Running a tired hand through my hair, I pick up the notebook beside me and begin writing. I do this anytime I need to get everything that's in my head out. Writing out how I'm feeling before going to a new page after it and jotting little things here and there down. Writings always been my easier way to get my feelings expressed. It's always been easier to express myself through my writing rather than speaking it.

"Alright, look. I've got an idea on how I can release you." Jin finally speaks up after a few minutes with a sigh. I merely raise an eyebrow, waiting for him to speak as I pause my writing.

"I've got a friend that's dealt with his own kind of loss that was extremely hard on him. He's been doing really well lately though. I can release you, but you have to stay with him. Live with him and go through things with him. He's the only one I can think of that might have any chance of getting you out of this rut. But, you have to listen to him and work with him. Sound like a plan?" He informs me.

I sigh, setting the notebook down beside me as I run a hand through my hair. I mean, it doesn't sound like a terrible idea. But, I have no idea who this guy is or what he's like. I did want out of here though.

"Fine. But don't expect anything great to happen from this, hyung." I agree unenthusiastically. He merely nods his head as he stands up.

"Good. I'm going to go give him a call and see if he's willing to help." He tells me with a smile before leaving my room.

I sigh, flopping back on my bed. I'm really not excited to meet this guy and have to live with him.

Jungkook POV

Sitting down on the bench in one of the parks near my apartment, a tiny smile forms on my lips. Sighing to myself, I look around at my serene surroundings.

It's calming, coming here to this park that's always quiet and calm while the rest of the world is wandering around in their hustle bustle-y lives. Even if it is the park hyung and I used to come to all the time...

As I'm sitting here with my camera hung around my neck, I feel my phone begin to buzz in my back pocket. Curious as to who would be calling me, I pull my phone out to find Jin hyung calling. That's odd, I've not spoken to him since the funeral other than once when we met up so that he could see how I was doing...

"Hello?" I answer, still curious as to why he's calling.

"Jungkookie?" He replies in a seemingly hopeful tone. I smile hearing his voice again. It really has been a while...

"That's me, hyung! Is everything okay?" I ask in mild confusion. However, when he sighs, I realize there's at least something that's been bothering him.

"Kookie, how've you been?" He asks softly, causing me to frown. I sigh at the use of the nickname, one that I'd been given and not had used in years now. I know he's serious though, and I know what he's talking about.
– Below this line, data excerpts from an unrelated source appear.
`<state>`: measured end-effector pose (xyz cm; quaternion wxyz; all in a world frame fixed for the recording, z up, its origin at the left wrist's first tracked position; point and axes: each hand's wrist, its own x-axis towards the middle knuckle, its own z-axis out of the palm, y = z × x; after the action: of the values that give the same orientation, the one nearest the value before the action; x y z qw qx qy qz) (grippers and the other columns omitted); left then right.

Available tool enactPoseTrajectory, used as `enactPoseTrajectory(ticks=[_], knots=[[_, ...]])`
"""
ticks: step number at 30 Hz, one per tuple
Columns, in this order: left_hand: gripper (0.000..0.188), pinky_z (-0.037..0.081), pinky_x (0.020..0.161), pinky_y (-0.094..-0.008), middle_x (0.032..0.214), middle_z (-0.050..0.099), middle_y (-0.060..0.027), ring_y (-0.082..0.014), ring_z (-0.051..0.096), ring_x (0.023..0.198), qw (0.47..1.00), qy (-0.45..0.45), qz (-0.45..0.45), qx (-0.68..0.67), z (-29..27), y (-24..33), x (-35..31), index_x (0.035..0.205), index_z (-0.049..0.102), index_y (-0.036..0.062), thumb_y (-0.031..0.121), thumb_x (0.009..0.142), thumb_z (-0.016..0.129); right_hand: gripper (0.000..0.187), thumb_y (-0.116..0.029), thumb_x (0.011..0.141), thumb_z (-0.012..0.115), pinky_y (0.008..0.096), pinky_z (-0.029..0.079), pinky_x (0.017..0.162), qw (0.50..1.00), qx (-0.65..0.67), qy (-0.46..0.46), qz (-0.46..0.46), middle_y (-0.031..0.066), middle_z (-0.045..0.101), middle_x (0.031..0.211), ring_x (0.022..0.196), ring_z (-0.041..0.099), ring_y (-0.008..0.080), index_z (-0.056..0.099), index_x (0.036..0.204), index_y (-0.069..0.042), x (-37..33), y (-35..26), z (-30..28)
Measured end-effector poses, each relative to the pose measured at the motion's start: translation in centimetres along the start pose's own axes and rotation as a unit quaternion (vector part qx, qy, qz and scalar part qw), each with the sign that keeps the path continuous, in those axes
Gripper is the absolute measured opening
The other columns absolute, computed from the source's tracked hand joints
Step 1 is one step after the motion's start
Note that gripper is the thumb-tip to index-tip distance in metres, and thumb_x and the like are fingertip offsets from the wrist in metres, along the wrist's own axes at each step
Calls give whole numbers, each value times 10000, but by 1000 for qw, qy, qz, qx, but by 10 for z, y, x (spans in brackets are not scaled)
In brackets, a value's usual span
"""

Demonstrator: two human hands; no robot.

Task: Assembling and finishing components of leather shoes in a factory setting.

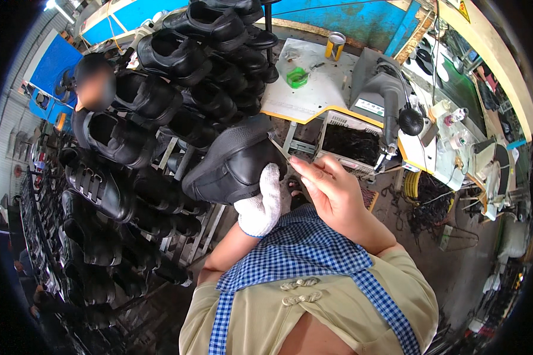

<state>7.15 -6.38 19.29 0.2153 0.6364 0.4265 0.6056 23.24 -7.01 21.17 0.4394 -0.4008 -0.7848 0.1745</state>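
Note:
My left hand (pixel 262 207), in a white knit glove, is closed around a black leather shoe (pixel 228 163). The shoe is tilted, with its side turned up toward me. Bare and pinched shut, my right hand (pixel 336 190) grips a slim metal tool (pixel 280 148). The tool's tip is at the shoe's upper right edge; whether it touches I cannot tell. Its exact kind is too small to make out, and part of it is hidden by my fingers.
To the left stands a rack of several black shoes (pixel 172 56), close to my left arm. Ahead are a white worktable (pixel 272 97) with a green container (pixel 296 77) and yellow can (pixel 334 46), a grey machine (pixel 370 83) and a crate (pixel 324 144) of black scraps. A person (pixel 95 89) is beyond the rack.

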Motion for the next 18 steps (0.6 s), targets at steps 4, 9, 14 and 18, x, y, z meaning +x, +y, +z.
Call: enactPoseTrajectory(ticks=[4, 9, 14, 18], knots=[[401, 261, 1108, -392, 1311, 522, -153, -268, 466, 1247, 997, -11, -8, 79, -3, -11, -7, 1317, 497, 7, 117, 938, 569, 490, 20, 837, 639, 341, 475, 540, 1000, 8, -11, 7, 101, 495, 832, 643, 569, 244, 583, 1308, -100, -1, 1, 2], [310, 500, 883, -342, 1106, 630, -149, -240, 628, 991, 999, 21, 47, 11, 3, -7, 1, 1254, 532, -20, 65, 958, 505, 482, 11, 843, 635, 330, 472, 540, 1000, 24, -11, 5, 94, 498, 826, 634, 570, 239, 584, 1308, -104, 1, 3, 7], [295, 503, 876, -345, 1086, 636, -153, -247, 634, 983, 998, 27, -28, -51, 4, -14, -10, 1236, 543, -23, 47, 951, 504, 489, 7, 846, 634, 323, 471, 535, 999, 38, -10, 9, 93, 504, 816, 622, 571, 237, 582, 1316, -116, 2, 2, 11], [287, 516, 842, -343, 1060, 645, -146, -249, 646, 944, 997, 74, 11, 8, 9, -28, -12, 1226, 546, -21, 38, 948, 503, 482, 12, 852, 622, 326, 471, 528, 999, 38, -11, 12, 92, 513, 822, 610, 572, 239, 582, 1315, -118, 4, 2, 15]])
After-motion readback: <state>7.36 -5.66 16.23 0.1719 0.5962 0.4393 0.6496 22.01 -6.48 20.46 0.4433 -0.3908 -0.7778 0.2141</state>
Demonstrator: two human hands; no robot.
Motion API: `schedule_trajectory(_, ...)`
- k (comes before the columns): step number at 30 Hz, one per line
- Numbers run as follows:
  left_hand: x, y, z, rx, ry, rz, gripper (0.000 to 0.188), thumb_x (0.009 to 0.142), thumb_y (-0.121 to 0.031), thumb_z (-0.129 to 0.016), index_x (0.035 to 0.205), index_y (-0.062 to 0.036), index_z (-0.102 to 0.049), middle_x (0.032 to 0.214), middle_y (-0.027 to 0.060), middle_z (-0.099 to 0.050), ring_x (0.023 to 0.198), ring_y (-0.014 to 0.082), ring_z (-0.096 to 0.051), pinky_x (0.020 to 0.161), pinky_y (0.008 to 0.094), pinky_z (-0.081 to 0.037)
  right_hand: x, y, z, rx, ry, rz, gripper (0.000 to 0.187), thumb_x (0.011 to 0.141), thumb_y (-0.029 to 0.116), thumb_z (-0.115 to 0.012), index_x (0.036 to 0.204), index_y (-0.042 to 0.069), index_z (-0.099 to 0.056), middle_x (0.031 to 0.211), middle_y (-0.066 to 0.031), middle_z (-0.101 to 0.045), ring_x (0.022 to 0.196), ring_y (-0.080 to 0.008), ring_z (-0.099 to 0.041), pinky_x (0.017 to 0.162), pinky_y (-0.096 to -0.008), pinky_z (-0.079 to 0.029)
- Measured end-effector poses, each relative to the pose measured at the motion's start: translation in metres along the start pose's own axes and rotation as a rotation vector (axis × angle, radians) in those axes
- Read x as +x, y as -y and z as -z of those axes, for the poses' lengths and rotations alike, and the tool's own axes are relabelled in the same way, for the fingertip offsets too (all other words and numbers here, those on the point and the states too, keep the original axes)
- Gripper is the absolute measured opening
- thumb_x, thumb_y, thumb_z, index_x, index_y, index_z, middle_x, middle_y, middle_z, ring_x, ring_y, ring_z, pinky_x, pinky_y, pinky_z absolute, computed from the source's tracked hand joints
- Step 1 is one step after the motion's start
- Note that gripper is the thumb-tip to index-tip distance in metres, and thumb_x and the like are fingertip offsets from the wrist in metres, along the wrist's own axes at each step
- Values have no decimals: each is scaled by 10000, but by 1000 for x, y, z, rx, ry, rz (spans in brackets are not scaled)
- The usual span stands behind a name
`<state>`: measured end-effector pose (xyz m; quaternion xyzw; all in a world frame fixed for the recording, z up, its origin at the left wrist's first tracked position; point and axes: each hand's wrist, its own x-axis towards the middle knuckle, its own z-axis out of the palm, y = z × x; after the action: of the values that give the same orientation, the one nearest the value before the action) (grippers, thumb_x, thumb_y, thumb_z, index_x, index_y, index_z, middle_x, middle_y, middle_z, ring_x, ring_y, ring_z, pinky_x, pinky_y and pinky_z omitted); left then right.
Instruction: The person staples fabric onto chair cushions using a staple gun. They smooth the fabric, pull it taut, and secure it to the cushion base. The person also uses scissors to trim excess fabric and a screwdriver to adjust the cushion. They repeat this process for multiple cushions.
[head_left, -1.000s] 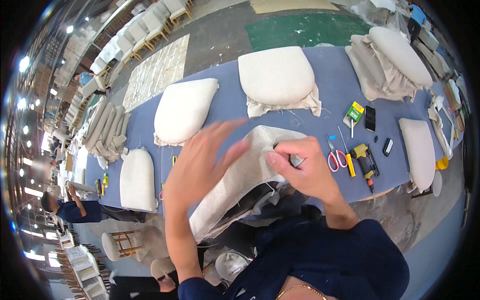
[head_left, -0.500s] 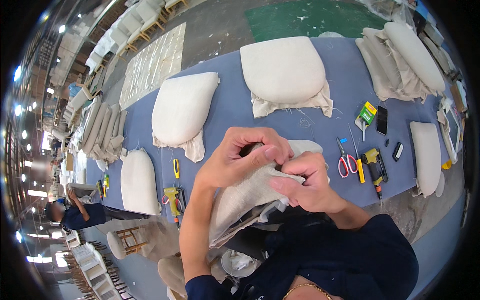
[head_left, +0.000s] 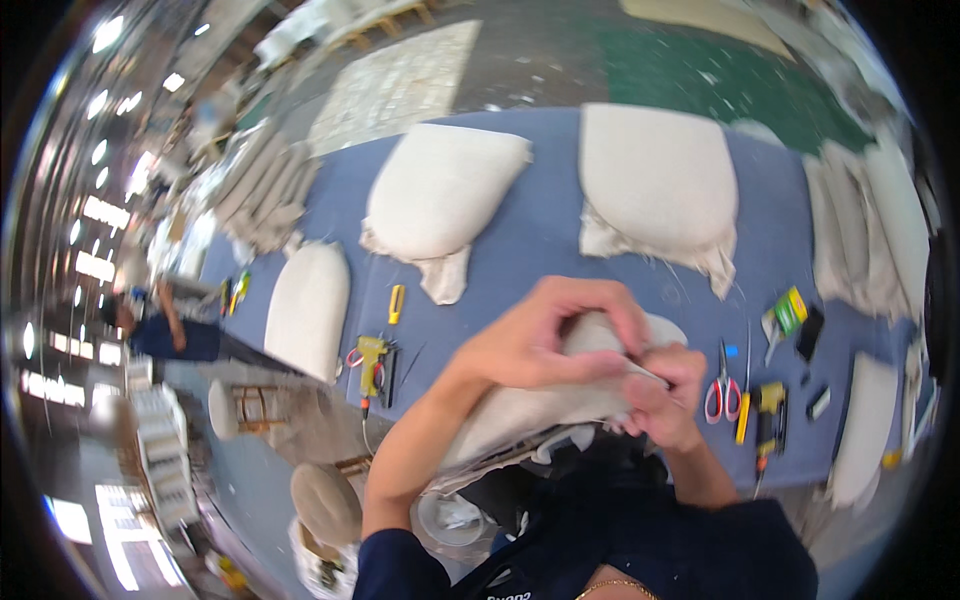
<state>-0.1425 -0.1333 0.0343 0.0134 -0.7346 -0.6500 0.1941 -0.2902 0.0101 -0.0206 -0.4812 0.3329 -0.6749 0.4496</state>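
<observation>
Cushion (head_left: 530, 412) in beige upholstery seems to overhang the near edge of the worktable (head_left: 530, 250), close to the person's torso. It should handle as light and springy on top, perhaps stiffer beneath, its woven cover more grippy than slippery, its raw edge liable to fray. The left hand (head_left: 548, 335) arches over the padding, fingers and thumb curled; whether their tips pinch cloth cannot be told. The right hand (head_left: 668, 392) is closed, pinching the cover at the right end. Folded cloth there, with a palm steadying the padded crown, seems the best hold. Toward the near right corner lie red-handled scissors (head_left: 723, 400) and a yellow staple gun (head_left: 770, 415); two similar cushions (head_left: 660, 175) rest along the far edge.
</observation>
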Motion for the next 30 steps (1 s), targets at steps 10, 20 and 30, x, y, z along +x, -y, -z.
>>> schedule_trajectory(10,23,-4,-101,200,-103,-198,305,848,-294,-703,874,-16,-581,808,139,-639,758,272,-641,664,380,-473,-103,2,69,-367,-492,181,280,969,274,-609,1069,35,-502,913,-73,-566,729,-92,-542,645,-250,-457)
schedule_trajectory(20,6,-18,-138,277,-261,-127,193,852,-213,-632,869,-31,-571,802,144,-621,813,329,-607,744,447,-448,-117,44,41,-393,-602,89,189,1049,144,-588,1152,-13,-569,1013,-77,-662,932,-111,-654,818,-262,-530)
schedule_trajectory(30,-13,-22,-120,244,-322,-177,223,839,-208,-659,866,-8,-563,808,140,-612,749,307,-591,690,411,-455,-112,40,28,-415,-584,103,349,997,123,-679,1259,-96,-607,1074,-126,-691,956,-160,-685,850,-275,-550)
"I've been doing well, hyung. I'm actually taking college classes now, I'm in my second year. That's the biggest thing that's changed since the last time we spoke." I answer gently, letting my eyes wander around the beautiful park to help keep my nerves at bay.

"That's good, Kookie. That's really good. I'm really proud of you." He tells me, and I can hear it in his voice that it's genuine. I can't help but smile at his response, grateful to have someone that's not me telling me that I really am doing an okay job with coping.

"Thank you, hyung. Is there something going on that I can help you with? I'm sure there must be more reason than that as to why you're calling and asking rather than calling to ask to meet up again." I ask curiously. I hear him sigh once again.

"Honestly, I wish the answer was no, but you still seem to know me too well, Jungkookie. I've got a patient here who's really been struggling. He's been here for a couple years now and hasn't shown any signs of improvement at all, but he's desperately wanting out of here. I know it's a lot to be asking, but I was hoping you'd be willing to help." He explains sounding nervous. I smile at his nervousness. He's always hated asking for help from others when the problem has nothing to do with them.

"Of course I'll help, hyung. You know I'm always happy to help whenever I can with anything." I tell him. I hear him sigh once more, but I know that this times it's out of relief.

"Thank you so much, Jungkookie. I'm really sorry to be asking this of you. I know you're still working on getting over his passing, but it really means a lot."